The below decision drivers are based on the requirements of the in-car offline RAG search scenario.

Works offline (no cloud dependency) A suitable vector DB should support fully local indexing and querying without requiring cloud services.
Consumes low resources (RAM, CPU, and storage) An AAOS environment running on a Qualcomm chip has constrained CPU, RAM, and storage. A suitable vector DB should possess a low storage footprint and low RAM usage for resource-constrained devices, along with low CPU consumption for faster search.
Compatibility with edge environment, required frameworks, language SDK, etc.
Performance on an embedded system A suitable vector DB should support fast indexing and searching on an embedded system.

Considered Options

The below lightweight vector DB candidates will be compared:

ChromaDB
Qdrant
FAISS

Comparison on Works Offline and Easily Packaged

Comparison metrics below measures if it is easily packaged with minimum dependencies and deployable to a resource constrained embedded system device.

VDB	open source	lightweight	offline support	Serverless Mode	Dependencies	Packaging for AAOS
ChromaDB	Yes (MIT)	yes	fully offline	Yes, can be used as an in-process DB in a same application	Minimal (uses SQLite by default)	Easier due to its serverless nature
Qdrant	Yes(Apache 2.0)	medium	fully offline	No, requires running a separate server	Requires Rust-based server with dependencies	Harder, as it requires a running database service
FAISS	Yes (MIT)	yes	fully offline	Yes, fully in-memory runs as a local library	Minimal (library-only)	Easier, since it's a library-only solution

ChromaDB and FAISS are easier to deploy on AAOS because they don't require running a separate database server.

Comparison on Software Features & Compatibility

Comparison metrics below compare the software features and measure the compatibility for the edge environment and development requirements, including development complexity and the supported indexing mechanism.

The indexing mechanism affects both indexing speed - how fast new documents are added to the database, and search speed - how quickly a query can find the closest vector matches. Hierarchical Navigable Small World (HNSW) indexing is well known for efficient approximate nearest neighbor (ANN) search, thus the comparison metrics include if HNSW indexing is supported.

Besides, vector quantization support is compared as an important feature for reducing the memory footprint and improving the search speed.

VDB	ARM-compatible	LangChain Support	supported languages	support HNSW indexing	support feature extraction	support quantization	production ready	Persistence Support
ChromaDB	Yes (Pure Python, runs on ARM64)	Official integration	Python(primary), HTTP(any languages that supports HTTP requests)	No	Yes	No (Not natively)	Not fully production-ready. Actively developed and may evolving breaking changes.	Yes
Qdrant	Yes (Has ARM64 Docker images)	Official integration	Rust(primary), Python,Java, Go, HTTP	yes, natively use as the primary index structure	No	Yes	Fully production-ready (not include feature extraction)	Yes
FAISS	Yes (Meta officially supports ARM)	Official integration	C++(primary), Python, community wrappers for Java(unofficial), (no built-in HTTP)	yes as one of its indexing options	No	Yes	Production-ready for specific use cases (not include feature extraction), as it lacks built-in persistence and REST API.	No

Qdrant is strong at scalable vector searching where high availability in k8s cluster is required. However in our case, scalable vector search is not applicable for a car manual search scenario

Qdrant is generally considered more production-ready compared to Chroma DB.
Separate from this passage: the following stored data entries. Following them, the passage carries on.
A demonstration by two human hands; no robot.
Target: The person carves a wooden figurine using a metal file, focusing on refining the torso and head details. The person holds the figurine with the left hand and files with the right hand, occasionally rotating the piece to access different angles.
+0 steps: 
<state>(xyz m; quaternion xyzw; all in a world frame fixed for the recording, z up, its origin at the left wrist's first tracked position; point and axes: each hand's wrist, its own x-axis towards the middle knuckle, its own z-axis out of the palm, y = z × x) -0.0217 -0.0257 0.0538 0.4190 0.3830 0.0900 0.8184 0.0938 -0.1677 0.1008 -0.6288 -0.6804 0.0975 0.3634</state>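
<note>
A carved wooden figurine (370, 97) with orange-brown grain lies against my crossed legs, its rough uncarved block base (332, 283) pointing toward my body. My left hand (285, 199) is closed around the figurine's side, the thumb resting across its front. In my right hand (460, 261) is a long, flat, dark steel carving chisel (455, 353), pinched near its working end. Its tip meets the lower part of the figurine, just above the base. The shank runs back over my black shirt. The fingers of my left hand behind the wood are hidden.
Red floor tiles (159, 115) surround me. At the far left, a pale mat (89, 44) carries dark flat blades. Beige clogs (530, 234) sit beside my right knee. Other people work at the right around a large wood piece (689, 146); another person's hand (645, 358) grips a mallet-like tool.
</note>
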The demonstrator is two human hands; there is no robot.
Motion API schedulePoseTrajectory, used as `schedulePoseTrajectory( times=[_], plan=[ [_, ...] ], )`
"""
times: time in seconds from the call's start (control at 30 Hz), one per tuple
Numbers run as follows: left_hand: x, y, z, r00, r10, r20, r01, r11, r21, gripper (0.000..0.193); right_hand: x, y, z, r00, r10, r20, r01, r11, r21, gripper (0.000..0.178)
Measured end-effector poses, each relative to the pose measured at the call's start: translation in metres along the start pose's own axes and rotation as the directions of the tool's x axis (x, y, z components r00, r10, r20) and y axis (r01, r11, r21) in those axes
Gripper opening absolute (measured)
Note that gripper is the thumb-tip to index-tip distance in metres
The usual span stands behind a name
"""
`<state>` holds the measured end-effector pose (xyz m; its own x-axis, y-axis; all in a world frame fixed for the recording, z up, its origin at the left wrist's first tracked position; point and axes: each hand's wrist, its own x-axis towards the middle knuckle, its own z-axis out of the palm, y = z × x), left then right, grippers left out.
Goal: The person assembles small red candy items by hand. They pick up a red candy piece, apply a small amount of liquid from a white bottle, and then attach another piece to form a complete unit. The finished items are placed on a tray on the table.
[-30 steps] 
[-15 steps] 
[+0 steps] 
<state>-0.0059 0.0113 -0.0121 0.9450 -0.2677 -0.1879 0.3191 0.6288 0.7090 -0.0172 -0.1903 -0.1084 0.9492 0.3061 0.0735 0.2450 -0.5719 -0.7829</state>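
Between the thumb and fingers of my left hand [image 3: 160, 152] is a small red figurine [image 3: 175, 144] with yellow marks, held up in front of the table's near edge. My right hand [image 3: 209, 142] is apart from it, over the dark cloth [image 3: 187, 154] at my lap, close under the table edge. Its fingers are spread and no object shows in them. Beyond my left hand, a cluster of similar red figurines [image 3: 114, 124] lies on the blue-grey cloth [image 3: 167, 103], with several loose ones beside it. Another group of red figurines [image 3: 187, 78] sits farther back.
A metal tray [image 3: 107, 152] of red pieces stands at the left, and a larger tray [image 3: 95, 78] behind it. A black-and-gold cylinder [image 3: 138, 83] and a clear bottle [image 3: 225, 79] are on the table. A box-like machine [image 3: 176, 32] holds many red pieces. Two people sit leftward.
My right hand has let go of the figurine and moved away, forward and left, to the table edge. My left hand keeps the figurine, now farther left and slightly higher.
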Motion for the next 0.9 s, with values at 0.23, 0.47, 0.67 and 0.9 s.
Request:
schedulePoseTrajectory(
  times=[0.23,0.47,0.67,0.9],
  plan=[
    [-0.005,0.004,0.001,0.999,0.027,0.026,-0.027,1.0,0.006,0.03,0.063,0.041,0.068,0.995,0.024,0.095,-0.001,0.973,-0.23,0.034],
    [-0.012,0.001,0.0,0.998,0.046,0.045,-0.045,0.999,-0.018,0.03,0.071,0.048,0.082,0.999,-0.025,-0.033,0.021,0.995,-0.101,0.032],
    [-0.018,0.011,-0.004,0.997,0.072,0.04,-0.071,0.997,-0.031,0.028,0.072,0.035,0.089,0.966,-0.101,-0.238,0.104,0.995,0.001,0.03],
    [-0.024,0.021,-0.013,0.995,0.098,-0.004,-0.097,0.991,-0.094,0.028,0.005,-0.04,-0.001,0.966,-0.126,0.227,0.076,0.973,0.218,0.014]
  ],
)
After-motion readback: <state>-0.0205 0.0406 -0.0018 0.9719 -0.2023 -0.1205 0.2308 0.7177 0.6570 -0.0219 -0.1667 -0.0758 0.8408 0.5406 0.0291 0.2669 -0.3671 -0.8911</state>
Comparison on Resource Consumption & Performance

Comparison metrics below measures the resource consumption, which can affect vector search efficiency on a resource constrained device.
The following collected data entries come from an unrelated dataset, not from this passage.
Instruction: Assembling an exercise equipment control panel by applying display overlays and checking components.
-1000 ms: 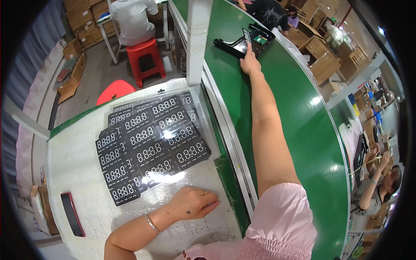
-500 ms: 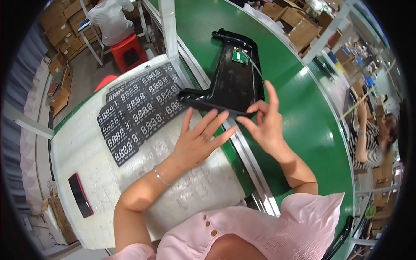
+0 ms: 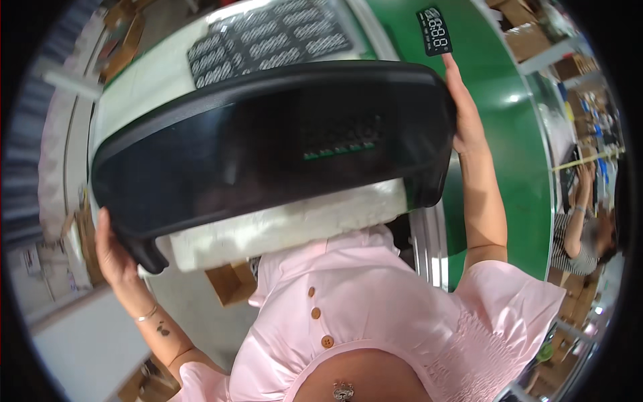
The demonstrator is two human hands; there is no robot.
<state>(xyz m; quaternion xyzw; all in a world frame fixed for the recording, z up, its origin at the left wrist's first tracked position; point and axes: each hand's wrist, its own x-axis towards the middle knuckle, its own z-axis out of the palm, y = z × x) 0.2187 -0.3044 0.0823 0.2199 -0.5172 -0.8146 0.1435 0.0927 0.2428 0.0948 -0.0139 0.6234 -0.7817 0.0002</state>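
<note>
Green conveyor belt (image 3: 529, 141) beyond my hands; I've got the wide glossy black plastic panel (image 3: 268, 147) lifted, long axis left-right. Left hand (image 3: 114, 251) grips its lower-left corner, right hand (image 3: 462, 117) its far-right edge — hands spread apart, equally engaged.

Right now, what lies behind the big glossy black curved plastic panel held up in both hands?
Behind the black panel: rows of small black digit display boards on a white table, and the green conveyor belt. The panel hides most of the table.
</note>
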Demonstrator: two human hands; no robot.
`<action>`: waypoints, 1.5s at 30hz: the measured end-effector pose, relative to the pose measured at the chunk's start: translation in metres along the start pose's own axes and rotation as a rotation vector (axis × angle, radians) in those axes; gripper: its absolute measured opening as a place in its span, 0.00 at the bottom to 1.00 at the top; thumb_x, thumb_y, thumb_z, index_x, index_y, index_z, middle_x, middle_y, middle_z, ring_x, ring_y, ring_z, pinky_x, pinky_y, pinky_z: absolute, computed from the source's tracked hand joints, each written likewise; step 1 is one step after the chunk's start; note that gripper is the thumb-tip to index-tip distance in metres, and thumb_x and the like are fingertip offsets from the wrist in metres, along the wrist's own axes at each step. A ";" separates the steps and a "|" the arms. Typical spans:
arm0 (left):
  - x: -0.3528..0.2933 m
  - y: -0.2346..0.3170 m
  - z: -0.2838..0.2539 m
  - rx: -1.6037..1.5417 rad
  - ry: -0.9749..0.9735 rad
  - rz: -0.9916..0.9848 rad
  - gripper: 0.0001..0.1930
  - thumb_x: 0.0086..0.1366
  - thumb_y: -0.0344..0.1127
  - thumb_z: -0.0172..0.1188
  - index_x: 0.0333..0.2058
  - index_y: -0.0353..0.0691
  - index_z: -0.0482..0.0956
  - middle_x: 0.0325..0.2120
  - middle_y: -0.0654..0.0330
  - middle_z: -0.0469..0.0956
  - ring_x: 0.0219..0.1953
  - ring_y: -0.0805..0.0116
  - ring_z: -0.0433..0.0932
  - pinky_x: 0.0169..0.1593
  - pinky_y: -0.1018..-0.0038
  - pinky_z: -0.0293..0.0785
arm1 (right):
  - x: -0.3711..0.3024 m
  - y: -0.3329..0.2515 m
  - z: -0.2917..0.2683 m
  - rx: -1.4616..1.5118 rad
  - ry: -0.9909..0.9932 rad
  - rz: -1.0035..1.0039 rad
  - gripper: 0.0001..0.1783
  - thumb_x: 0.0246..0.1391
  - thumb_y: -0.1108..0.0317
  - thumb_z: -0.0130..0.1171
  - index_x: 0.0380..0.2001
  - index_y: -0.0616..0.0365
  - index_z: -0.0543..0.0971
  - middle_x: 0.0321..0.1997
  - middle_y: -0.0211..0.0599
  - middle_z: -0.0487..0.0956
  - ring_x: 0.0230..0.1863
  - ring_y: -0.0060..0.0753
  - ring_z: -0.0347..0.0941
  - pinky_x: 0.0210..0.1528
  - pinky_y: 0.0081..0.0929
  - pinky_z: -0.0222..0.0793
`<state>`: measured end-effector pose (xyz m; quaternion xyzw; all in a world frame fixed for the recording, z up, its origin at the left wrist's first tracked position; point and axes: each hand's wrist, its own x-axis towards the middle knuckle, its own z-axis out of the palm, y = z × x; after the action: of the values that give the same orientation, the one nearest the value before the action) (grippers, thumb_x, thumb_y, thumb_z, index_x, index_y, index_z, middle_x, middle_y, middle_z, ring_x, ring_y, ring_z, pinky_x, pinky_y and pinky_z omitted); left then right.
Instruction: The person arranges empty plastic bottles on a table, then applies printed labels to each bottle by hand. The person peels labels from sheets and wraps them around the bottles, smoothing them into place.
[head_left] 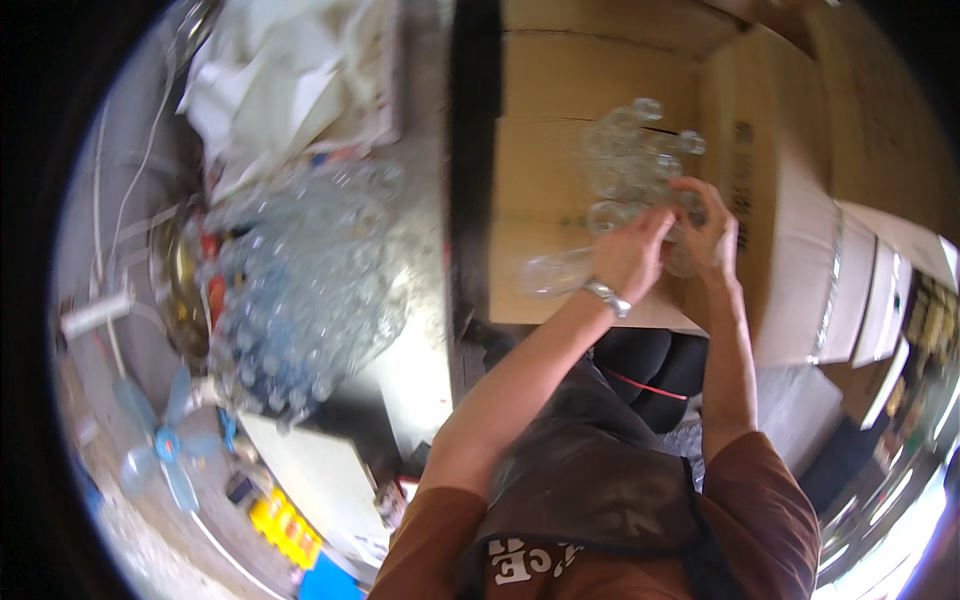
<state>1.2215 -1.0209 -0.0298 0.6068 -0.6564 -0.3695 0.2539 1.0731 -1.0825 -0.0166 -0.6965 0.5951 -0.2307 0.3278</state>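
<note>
A cluster of clear glass pieces [630, 150] with round ends sits on a brown cardboard box [540, 210] in front of me; blur hides their exact kind. My left hand [632, 252], a metal-band watch at its wrist, reaches to the near side of this cluster with its fingers bent together. What those fingers hold is hidden. Close beside it, my right hand [710, 232] curls its thumb and fingers around a clear glass piece [690, 207]. One more glass piece [556, 274] lies apart on the cardboard, left of my left wrist.
To the left, a large heap of similar clear glass pieces [310, 270] covers a bench, with crumpled white sheeting [285, 85] behind it. Tall cardboard cartons [790, 190] stand at the right. A blue-bladed fan [165, 445] and yellow bins [285, 525] are at lower left.
</note>
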 end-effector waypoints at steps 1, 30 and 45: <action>-0.004 -0.007 0.011 -0.040 0.137 0.067 0.28 0.53 0.32 0.68 0.54 0.45 0.72 0.48 0.55 0.80 0.40 0.55 0.82 0.38 0.63 0.80 | -0.002 -0.003 0.002 -0.059 0.022 -0.002 0.17 0.53 0.74 0.63 0.49 0.55 0.80 0.51 0.37 0.82 0.52 0.35 0.79 0.53 0.29 0.72; -0.409 -0.158 -0.186 0.026 1.303 -0.702 0.15 0.59 0.29 0.67 0.45 0.42 0.81 0.32 0.58 0.84 0.29 0.69 0.81 0.36 0.74 0.76 | -0.095 -0.288 0.278 0.038 -0.602 -0.616 0.14 0.52 0.73 0.67 0.43 0.55 0.77 0.26 0.35 0.78 0.22 0.23 0.69 0.26 0.24 0.67; -0.426 -0.158 -0.186 -0.058 1.572 -0.560 0.20 0.57 0.21 0.66 0.50 0.34 0.77 0.48 0.47 0.75 0.28 0.70 0.76 0.37 0.76 0.74 | -0.156 -0.301 0.277 0.406 -0.378 -0.676 0.03 0.54 0.78 0.62 0.29 0.63 0.77 0.25 0.38 0.76 0.26 0.31 0.74 0.32 0.25 0.71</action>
<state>1.5211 -0.6328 0.0050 0.8218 -0.1030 0.0953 0.5522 1.4456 -0.8559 0.0262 -0.8036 0.2055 -0.3059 0.4674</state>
VDB	Storage Usage	RAM usage	CPU usage
ChromaDB	Uses SQLite by default to store data	Configurable. Support both RAM and disk based indexing. Depends on dataset size when RAM-based indexing	Moderate. As it doesn't require extra server overhead. But not support HNSW which have less CPU consumption
Qdrant	Uses RocksDB for on-disk storage	Configurable. Server-based design increases CPU&RAM usage. Support both RAM and disk based indexing.	Higher. Server based mode makes it more CPU consumption than an in-process library. Default HNSW have less CPU consumption
FAISS	fully in-memory unless manually save/load	High. Vectors stored in memory, no disk based indexing	Low. Running as a library makes it avoiding extra server overhead and consume less CPU. If use HNSW for indexing, it will have less CPU consumption.

In RAM-based search, vector DB loads all vectors into RAM, which enables a fast search. In disk-based search, vector DB loads vectors from disk to RAM when needed, which is slower than RAM-based search but can handle larger datasets.
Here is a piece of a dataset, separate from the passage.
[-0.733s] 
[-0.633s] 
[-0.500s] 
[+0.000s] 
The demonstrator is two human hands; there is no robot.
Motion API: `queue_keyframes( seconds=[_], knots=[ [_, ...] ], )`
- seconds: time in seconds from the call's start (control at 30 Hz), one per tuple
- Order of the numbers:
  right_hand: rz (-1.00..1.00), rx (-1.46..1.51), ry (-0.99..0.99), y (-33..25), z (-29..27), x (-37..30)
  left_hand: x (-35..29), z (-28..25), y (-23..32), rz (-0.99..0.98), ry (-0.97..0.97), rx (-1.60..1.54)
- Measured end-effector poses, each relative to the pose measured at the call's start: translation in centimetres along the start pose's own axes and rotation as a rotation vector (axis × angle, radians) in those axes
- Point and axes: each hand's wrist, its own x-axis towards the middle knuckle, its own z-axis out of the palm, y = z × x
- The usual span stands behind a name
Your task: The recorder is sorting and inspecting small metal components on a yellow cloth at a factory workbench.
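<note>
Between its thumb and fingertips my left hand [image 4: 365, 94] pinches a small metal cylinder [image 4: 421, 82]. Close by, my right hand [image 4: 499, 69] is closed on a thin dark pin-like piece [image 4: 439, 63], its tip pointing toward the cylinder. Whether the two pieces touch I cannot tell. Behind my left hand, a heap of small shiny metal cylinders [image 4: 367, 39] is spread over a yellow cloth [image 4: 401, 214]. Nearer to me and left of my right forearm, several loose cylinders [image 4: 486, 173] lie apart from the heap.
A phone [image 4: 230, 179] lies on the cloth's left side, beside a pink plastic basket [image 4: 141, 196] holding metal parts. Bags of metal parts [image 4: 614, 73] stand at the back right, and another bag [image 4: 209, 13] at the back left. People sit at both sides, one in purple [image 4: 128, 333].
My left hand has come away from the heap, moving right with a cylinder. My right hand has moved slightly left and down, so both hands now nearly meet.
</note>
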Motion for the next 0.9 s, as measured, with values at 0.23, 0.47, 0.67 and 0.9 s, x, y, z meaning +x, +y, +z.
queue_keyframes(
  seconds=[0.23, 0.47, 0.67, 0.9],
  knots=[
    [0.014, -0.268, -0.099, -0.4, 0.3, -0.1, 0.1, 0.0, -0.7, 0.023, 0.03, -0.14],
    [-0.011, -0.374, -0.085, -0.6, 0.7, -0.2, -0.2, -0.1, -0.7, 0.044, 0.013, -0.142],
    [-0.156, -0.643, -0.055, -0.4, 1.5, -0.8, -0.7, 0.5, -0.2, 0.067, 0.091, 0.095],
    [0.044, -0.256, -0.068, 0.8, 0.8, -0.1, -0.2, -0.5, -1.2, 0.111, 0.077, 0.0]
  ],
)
Chroma DB could be slower than FAISS for large datasets due to its indexing mechanism. However in our experiment on Ubuntu ARM64 8-core CPU edge environment, indexing with 40 HTML files, 32MB data in total, ChromaDB's searching speed is acceptable for the required use case. However further latency test with a larger dataset is needed.

Consequences

We justified that Chroma DB is suitable for current edge environment and solution scenario.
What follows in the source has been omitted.